"""

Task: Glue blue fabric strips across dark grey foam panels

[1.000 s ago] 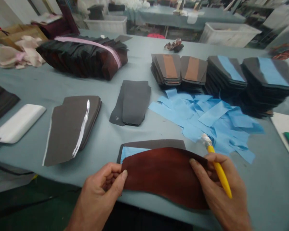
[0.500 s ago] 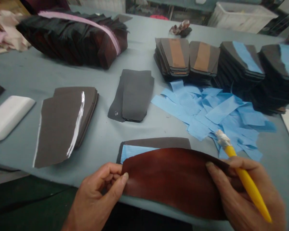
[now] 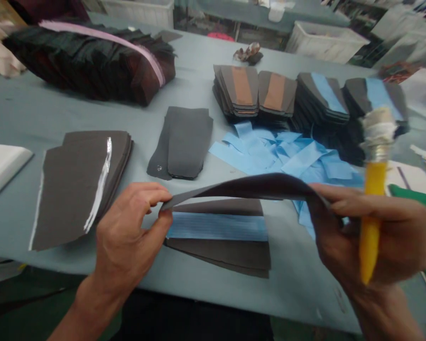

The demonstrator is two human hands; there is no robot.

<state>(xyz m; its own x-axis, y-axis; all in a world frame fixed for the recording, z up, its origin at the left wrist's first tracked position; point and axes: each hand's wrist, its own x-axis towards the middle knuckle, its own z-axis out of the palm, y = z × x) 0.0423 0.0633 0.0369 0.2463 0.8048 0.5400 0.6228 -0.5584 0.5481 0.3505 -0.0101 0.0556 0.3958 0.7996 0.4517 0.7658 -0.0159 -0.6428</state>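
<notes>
Well, the dark sheet [image 3: 255,186] looks thin and light, and soft enough to bend but firm enough to arch. It does not look easy to break, and its two ends seem good places to pinch. It is up off the desk [image 3: 305,289], between the hands. The left hand [image 3: 128,232] pinches one end between thumb and fingers. The right hand [image 3: 386,227] grips the other end, and holds a yellow stick [image 3: 372,213] too. Below the grip lie flat dark pieces [image 3: 234,252] with a blue band [image 3: 216,226]. Past the grip are blue strips [image 3: 248,151].
</notes>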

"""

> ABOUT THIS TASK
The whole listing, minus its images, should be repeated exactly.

> SOLUTION TO THIS PROBLEM
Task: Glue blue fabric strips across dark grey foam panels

[1.000 s ago] 
[0.500 s ago] 
[now] 

The demonstrator is two human hands; there is no robot.

<state>(xyz m; its own x-axis, y-axis; all in a world frame fixed for the recording, z up, its origin at the left wrist's first tracked position; point and axes: each hand's wrist, its own x-axis towards the middle knuckle, its own z-axis out of the palm, y = z × x) 0.0423 0.0633 0.0369 0.2463 0.8048 0.5400 0.6228 -0.5584 0.5481 0.3505 -0.0101 0.0556 0.3958 0.7996 0.4517 0.7658 -0.0159 -0.6428</state>
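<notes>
Well, the dark sheet [image 3: 255,186] looks thin and light, and soft enough to bend but firm enough to arch. It does not look easy to break, and its two ends seem good places to pinch. It is up off the desk [image 3: 305,289], between the hands. The left hand [image 3: 128,232] pinches one end between thumb and fingers. The right hand [image 3: 386,227] grips the other end, and holds a yellow stick [image 3: 372,213] too. Below the grip lie flat dark pieces [image 3: 234,252] with a blue band [image 3: 216,226]. Past the grip are blue strips [image 3: 248,151].
</notes>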

There is no more to this output.